Abstract

We discovered the phenomenon of liquid crystal (LC) alignment on a photosensitive chalcogenide glass film As20Se80 after irradiation of the LC in the isotropic phase with polarised light. The photoalignment was observed after cooling of the LC to the nematic phase. Quality of the photoalignment depended on an initial phase state of the LC. If the photoalignment was uniform at the irradiation of the isotropic phase of the LC that initially was pre-aligned in the nematic phase, the irradiation of the cell being filled in the isotropic phase resulted in inhomogeneous photoalignment. The orientation of the LC strongly depended on the geometry of the irradiation the LC in the cell. In the case of the direct irradiation of the chalcogenide surface, the photoorientation of the LC was stable. On the contrary, the irradiation of the chalcogenide surface through the LC layer led to the temporal photoalignment that diminished within few days.

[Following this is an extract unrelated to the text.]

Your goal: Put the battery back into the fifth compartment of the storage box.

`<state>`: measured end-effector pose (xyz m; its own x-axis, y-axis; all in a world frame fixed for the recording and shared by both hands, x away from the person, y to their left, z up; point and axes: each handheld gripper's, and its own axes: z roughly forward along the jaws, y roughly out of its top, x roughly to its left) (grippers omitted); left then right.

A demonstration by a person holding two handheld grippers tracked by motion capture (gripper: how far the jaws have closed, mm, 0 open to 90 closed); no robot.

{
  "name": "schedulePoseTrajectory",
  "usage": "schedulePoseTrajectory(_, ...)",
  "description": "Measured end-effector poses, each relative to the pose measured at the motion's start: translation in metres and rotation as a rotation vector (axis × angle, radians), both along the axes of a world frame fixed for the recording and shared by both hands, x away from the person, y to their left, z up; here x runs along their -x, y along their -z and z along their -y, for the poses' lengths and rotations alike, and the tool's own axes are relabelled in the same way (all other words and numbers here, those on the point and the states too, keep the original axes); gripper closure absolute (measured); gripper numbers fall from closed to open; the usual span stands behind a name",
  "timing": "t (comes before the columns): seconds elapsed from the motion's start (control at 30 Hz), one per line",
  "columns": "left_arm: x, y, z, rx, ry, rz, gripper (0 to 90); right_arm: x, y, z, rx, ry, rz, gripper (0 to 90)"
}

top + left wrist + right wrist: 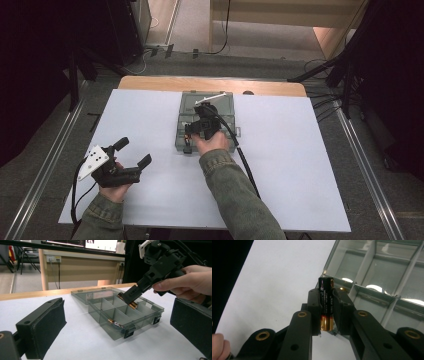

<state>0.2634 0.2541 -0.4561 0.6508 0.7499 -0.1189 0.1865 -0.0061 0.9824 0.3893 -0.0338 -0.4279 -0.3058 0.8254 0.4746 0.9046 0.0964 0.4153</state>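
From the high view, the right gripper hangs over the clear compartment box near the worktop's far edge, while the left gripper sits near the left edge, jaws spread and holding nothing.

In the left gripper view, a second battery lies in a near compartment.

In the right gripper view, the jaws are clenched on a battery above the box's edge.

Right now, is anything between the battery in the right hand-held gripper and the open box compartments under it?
Nothing visible. The right hand-held gripper holds the battery just above the clear box, whose lid lies flat behind it. The compartments below look open; another battery lies in a nearer one.
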Motion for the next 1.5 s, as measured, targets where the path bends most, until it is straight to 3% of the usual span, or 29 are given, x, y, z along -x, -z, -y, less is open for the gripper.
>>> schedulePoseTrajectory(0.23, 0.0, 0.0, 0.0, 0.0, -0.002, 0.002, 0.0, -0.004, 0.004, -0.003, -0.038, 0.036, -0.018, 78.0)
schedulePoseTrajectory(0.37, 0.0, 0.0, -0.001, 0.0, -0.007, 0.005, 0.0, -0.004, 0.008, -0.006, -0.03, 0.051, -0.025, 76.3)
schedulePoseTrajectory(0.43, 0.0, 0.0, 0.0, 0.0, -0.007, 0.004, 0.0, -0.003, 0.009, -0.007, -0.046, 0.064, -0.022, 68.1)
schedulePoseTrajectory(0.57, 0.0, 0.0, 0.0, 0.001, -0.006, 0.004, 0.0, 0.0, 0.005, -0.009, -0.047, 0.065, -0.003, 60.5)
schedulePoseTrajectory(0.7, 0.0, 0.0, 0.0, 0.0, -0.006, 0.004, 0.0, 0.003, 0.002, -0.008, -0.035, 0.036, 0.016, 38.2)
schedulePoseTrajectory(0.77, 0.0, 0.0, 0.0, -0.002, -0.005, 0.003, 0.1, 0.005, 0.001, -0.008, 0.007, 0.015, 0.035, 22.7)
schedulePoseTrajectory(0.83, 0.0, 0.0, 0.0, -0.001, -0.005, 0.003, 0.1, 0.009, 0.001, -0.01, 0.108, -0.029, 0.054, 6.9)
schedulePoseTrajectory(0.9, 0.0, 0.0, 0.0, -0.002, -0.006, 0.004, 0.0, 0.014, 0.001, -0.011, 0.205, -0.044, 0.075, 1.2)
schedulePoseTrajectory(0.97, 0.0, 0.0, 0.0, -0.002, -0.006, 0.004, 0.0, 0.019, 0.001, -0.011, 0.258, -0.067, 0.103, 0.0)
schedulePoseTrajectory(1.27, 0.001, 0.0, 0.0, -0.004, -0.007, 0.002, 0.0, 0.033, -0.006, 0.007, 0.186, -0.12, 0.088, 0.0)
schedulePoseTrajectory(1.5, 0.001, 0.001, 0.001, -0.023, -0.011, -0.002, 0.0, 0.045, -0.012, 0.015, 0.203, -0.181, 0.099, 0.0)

The results are explained in the frame of the model that suggests two mechanisms of photoalignment. The first one is related to a light-induced anisotropy on chalcogenide layer and the second one involves a LC in the process. We assume that an anisotropic light-induced desorption of LC molecules from the chalcogenide layer is the origin of last kind of photoalignment. The asymmetry of the photoalignment properties at the irradiation from the different sides of the chalcogenide surface is explained by producing different surface structures at the irradiation from the different sides.